ZPascal commented 2 years ago

Hi Michael, that could be the problem. Do you have a public available Action file that I could copy and paste in my test scenario and checking the case?

michealroberts commented 2 years ago

I don't I'm afraid - I think the key lies in testing your action within a tagged runner, e.g., something like this:

on:
  push:
    tags:        
        - '*.*.*'
        - '[0-9]+.[0-9]+.[0-9]+'
        - '[0-9]+.[0-9]+.[0-9]+rc[0-9]+'

  # Allows you to run this workflow manually from the Actions tab
  workflow_dispatch:

Let me know if you need anything else ...

ZPascal commented 2 years ago

Hi @michealroberts, I've reproduced the issue on my side. I've understood that the job is triggered by a tag. Could you please describe what you want to do exactly and the case? Do you want to push tags or to a branch?

michealroberts commented 2 years ago

Hi @michealroberts, I've reproduced the issue on my side. I've understood that the job is triggered by a tag. Could you please describe what you want to do exactly and the case? Do you want to push tags or to a branch?

@ZPascal Hi Pascal. That's great. So when we release, we automatically tag and that then bumps of package.json version to the same tag as the tagged release, and pushes back to the repo. This then triggers a further workflow that essentially runs on any push to main but completes if the version has been bumped in the package.json, at which point it publishes the release.

Hopefully that makes sense!

ZPascal commented 2 years ago

Hi @michealroberts, only for better understanding, you push the same tag in the same or in a different repository back?

Update: I think, I've identified the root cause of the issue, and I'm currently working on a solution.

ZPascal commented 2 years ago

Hi @michealroberts,

I did some tests with --force-with-lease parameter in my test scenario and found that from my point of view, it is not possible to use --force-with-lease parameter to overwrite a tag. I did a test here with the --force parameter and was able to successfully overwrite the checked out tag. For this, I also updated the upstream branch at the same time. Is there any obstacle from your side?

BTW: Here is the draft PR, which also adjusts the documentation and the push process at the same time.
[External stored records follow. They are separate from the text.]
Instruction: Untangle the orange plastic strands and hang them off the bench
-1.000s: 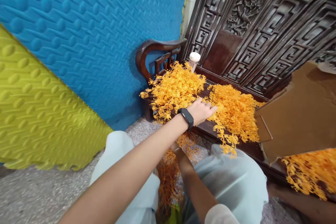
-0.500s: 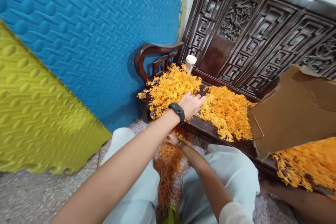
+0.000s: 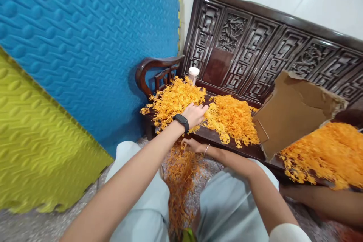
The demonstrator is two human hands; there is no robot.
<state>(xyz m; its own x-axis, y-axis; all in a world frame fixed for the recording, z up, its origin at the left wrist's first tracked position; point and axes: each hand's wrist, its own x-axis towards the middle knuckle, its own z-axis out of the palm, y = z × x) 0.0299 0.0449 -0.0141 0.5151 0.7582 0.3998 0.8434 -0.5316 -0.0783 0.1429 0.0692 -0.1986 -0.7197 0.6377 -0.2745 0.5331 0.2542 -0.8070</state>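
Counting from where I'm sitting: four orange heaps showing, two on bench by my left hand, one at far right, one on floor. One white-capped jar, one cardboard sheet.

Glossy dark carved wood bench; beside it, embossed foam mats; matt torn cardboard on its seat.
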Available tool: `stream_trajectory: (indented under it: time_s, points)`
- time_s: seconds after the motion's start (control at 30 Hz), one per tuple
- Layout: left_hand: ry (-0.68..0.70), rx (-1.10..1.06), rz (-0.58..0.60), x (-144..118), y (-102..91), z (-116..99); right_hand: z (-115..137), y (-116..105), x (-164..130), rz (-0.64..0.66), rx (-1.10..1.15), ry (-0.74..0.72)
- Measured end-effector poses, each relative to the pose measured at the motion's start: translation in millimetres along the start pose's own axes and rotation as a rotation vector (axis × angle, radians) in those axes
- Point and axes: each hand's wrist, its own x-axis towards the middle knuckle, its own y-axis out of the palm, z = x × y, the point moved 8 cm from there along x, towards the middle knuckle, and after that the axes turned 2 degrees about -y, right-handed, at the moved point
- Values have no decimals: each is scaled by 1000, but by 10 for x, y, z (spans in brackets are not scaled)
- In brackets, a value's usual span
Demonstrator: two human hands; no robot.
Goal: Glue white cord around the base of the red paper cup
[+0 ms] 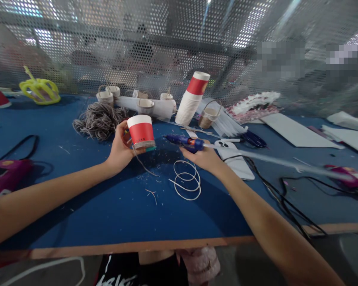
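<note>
My left hand (123,143) grips a red and white paper cup (141,130), held tilted above the table. Grey cord is wound around the cup's lower end, and a loose tail of cord (143,165) hangs from it. In my right hand (205,155) is a blue hot glue gun (185,142), its nozzle pointing left at the cup with a gap between them. A long clear glue stick (256,155) runs out of the gun's back to the right. Under the gun lies a loose coil of white cord (187,180).
A tangled heap of grey cord (100,120) lies behind my left hand. A leaning stack of paper cups (191,99) stands at the back, beside a cord-wrapped basket (209,115). A white phone (235,159) and black cables (282,198) are at the right. A purple glue gun (10,174) lies far left.
</note>
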Motion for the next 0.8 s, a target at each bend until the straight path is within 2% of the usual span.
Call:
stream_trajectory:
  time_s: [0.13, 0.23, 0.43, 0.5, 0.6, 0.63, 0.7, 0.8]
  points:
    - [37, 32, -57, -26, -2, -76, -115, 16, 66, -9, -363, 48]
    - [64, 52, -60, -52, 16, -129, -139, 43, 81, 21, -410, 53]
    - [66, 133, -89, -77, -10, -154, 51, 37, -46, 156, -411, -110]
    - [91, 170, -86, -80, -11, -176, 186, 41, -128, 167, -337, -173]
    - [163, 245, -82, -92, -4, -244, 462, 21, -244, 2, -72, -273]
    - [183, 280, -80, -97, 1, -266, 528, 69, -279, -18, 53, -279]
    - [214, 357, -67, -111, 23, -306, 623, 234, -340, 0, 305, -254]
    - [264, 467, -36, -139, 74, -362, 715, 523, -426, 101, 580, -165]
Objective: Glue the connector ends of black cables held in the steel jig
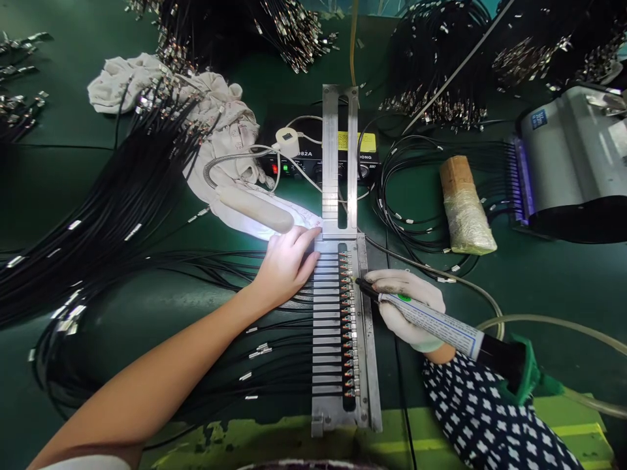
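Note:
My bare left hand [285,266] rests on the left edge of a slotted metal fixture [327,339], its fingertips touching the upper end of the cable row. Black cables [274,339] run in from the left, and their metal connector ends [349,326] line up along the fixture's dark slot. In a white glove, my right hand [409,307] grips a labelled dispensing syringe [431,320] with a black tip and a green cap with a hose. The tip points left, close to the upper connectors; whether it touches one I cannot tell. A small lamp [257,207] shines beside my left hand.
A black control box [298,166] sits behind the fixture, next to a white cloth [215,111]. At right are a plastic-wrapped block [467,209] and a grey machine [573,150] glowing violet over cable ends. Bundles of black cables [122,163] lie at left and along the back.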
michealroberts commented 2 years ago

Hi Pascal, there may be some confusion. Basically, when the tag changes, I want to be able to push back to the repo. The way I have achieved this outside of this action is the following:

# Push the updated package.json file to the repository
      - name: Push package.json version
        if: steps.check-tag.outputs.match == 'true'
        run: |
          git push origin HEAD:main
ZPascal commented 2 years ago

Hi @michealroberts, so you don't want to update the tagged version and only push pack to the corresponding branch and this is not possible? Is it possible to share the anonymized GitHub Action file to reproduce your case on my test setup?